Règlementation des bandes riveraines par les municipalités
La remise en état peut être imposée
Granby, 22 juin 2011 – Le 20 juin dernier, la Cour d’appel du Québec a tranché en faveur de la Ville de Québec contre des riverains du lac Saint-Charles qui contestaient la règlementation de la Ville en matière de protection des bandes riveraines. Ce jugement pourrait rassurer les municipalités du bassin versant de la Yamaska qui hésitent à règlementer les rives de leur territoire.

 

Dans les faits, la Cour d'appel a confirmé un jugement favorable à la ville rendu par la Cour supérieure en avril 2010.

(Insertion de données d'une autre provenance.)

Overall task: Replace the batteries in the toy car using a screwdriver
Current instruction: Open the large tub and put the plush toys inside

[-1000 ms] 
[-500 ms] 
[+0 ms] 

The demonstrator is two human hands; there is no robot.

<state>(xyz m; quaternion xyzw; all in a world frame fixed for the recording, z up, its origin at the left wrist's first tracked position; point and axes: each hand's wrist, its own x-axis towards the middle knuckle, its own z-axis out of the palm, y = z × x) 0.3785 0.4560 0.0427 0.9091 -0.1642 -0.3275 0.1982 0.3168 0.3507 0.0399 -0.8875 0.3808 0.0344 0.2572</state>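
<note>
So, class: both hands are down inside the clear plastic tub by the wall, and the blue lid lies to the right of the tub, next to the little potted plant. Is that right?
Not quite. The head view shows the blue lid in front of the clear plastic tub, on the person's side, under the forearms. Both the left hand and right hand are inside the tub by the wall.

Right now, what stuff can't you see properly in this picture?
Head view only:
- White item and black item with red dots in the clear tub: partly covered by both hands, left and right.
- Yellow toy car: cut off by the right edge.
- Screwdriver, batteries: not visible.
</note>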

La Cour d'appel du Québec (photo: Adam Fagen)

Contexte
Une étude effectuée en 2008 a identifié la dénaturalisation des rives du lac comme un des facteurs à l’origine de la dégradation de la qualité de l’eau du lac. On rappelle que le lac Saint-Charles et la rivière du même nom sont les principales sources d’eau potable de la capitale nationale.

C’est pour protéger cette ressource que la Ville de Québec adopte en juin 2008 un règlement obligeant la renaturalisation des rives sur une distance de 10 à 15 mètres selon la configuration du terrain.

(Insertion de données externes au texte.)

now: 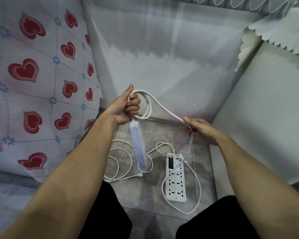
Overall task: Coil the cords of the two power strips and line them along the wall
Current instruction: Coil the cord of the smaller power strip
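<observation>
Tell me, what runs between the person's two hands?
In the head view, a white cord spans from the coil gripped in the left hand to the right hand, with only the wall behind it.

1. The heart-print bedcover (33,83) is pale lilac, with red hearts edged in pink and a dotted blue grid with small blue flowers.
2. The hanging power strip (138,144) is white with a violet tint.
3. The floor power strip (176,178) is white, with dark sockets.
4. Both cords (150,107) are white.
5. The floor tiles (145,195) are mottled grey.
6. The wall (162,57) is pale grey.
7. The trousers (214,219) are black.
</observation>
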A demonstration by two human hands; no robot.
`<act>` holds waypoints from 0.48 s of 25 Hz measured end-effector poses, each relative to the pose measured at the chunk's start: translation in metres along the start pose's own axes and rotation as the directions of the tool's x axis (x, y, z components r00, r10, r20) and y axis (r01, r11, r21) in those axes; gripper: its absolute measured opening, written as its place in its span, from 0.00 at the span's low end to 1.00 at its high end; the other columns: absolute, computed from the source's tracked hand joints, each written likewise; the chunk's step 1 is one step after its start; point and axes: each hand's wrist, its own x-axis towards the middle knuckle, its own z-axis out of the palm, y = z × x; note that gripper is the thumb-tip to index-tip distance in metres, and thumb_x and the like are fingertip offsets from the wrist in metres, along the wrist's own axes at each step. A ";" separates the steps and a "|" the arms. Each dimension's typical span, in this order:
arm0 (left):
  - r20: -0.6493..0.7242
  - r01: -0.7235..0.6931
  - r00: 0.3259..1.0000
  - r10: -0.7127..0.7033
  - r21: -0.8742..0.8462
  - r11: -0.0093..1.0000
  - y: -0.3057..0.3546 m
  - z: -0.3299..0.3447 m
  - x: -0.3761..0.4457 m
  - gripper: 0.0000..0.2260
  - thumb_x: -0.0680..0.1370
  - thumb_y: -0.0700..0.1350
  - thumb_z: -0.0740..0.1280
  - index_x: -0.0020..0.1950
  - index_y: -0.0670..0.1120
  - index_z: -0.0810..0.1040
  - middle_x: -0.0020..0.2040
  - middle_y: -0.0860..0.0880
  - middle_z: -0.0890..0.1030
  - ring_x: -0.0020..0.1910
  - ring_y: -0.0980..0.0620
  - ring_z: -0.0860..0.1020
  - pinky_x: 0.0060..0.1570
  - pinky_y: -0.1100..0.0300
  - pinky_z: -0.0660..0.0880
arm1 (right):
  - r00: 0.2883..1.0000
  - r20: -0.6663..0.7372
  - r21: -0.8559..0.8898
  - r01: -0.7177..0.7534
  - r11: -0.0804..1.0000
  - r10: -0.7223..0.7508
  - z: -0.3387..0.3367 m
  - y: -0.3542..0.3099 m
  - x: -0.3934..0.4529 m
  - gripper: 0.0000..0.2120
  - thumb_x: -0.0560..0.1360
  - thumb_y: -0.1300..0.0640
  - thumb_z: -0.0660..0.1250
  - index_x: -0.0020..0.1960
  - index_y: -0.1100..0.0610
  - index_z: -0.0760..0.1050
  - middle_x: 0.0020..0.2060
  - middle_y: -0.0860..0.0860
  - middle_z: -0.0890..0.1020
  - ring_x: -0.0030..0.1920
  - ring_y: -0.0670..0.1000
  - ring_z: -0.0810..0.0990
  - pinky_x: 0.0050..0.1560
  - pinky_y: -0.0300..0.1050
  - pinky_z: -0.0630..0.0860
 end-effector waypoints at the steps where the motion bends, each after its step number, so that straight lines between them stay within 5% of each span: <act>1: -0.031 -0.022 0.999 0.021 -0.025 0.999 0.000 -0.002 0.001 0.21 0.81 0.60 0.54 0.33 0.50 0.62 0.21 0.54 0.60 0.17 0.59 0.57 0.22 0.66 0.52 | 1.000 0.009 0.067 0.000 0.998 0.000 -0.003 0.004 0.000 0.14 0.72 0.45 0.67 0.38 0.56 0.76 0.29 0.48 0.76 0.33 0.46 0.73 0.37 0.38 0.69; 5: -0.093 -0.082 0.993 0.077 -0.053 0.995 0.000 -0.003 0.001 0.21 0.81 0.60 0.54 0.33 0.50 0.63 0.22 0.54 0.60 0.19 0.59 0.56 0.24 0.66 0.54 | 0.996 -0.079 0.039 0.048 0.998 -0.045 -0.002 0.004 0.003 0.05 0.75 0.61 0.68 0.41 0.59 0.81 0.26 0.45 0.78 0.29 0.44 0.74 0.33 0.34 0.70; 8: -0.076 -0.104 0.992 0.103 -0.018 0.994 0.000 0.002 0.003 0.20 0.82 0.59 0.52 0.34 0.49 0.63 0.23 0.54 0.61 0.19 0.58 0.58 0.24 0.67 0.58 | 0.989 -0.035 -0.270 0.131 0.954 -0.145 0.011 -0.022 0.011 0.06 0.72 0.57 0.73 0.36 0.53 0.80 0.23 0.45 0.76 0.26 0.45 0.70 0.29 0.38 0.66; 12: -0.069 -0.084 0.994 0.084 0.004 0.996 -0.002 0.003 0.007 0.20 0.83 0.57 0.50 0.35 0.48 0.64 0.24 0.52 0.63 0.21 0.56 0.60 0.25 0.64 0.65 | 0.943 0.161 -0.555 0.330 0.763 -0.291 0.050 -0.071 0.012 0.10 0.70 0.54 0.75 0.33 0.52 0.77 0.23 0.44 0.75 0.27 0.42 0.72 0.33 0.41 0.69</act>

Une des rives lac Saint-Charles en voie d'être restaurées
(photo : APEL)

En réaction à ce nouveau règlement, des riverains du lac Saint-Charles ont entrepris une démarche judiciaire contre la municipalité en avançant que la renaturalisation des rives leur ferait perdre l'usage traditionnel de leur propriété et que le règlement s’apparentait à une expropriation sans compensation.

Conclusions
Au final, la Cour d'appel a statué que les municipalités ont le droit d'exercer « efficacement la plénitude » de leurs compétences en matière de protection de l’environnement. Dans le cas du règlement de la Ville de Québec, il n’y a ni expropriation, ni atteinte au droit de propriété. Les juges soulignent d’ailleurs en conclusion l’importance de revoir nos façons de vivre en bordure des cours d’eau :

« L’organisation des propriétés riveraines selon des normes citadines, aussi esthétique soit-elle, défie sur bien des plans les lois de la nature et il semble que cette dernière s’en accommode difficilement »

 

Si les juges reconnaissent que la nécessaire revégétalisation des bandes riveraines peut affecter et restreindre l’usage du terrain, ils concluent que cette mesure sert néanmoins l’intérêt de tous :

« La [non] préservation de la qualité de l’eau du lac Saint-Charles pourrait avoir des conséquences néfastes sur le mode de vie des propriétaires riverains ainsi que sur la valeur foncière de leur propriété. En y pensant bien, les mesures mises en place par [la Ville de Québec] servent autant l’intérêt privé des [riverains] que l’intérêt collectif des citoyens… »

 

Le jugement de la Cour d’appel peut être consulté sur le site du journal Le Devoir. Le règlement de la Ville de Québec y est également reproduit.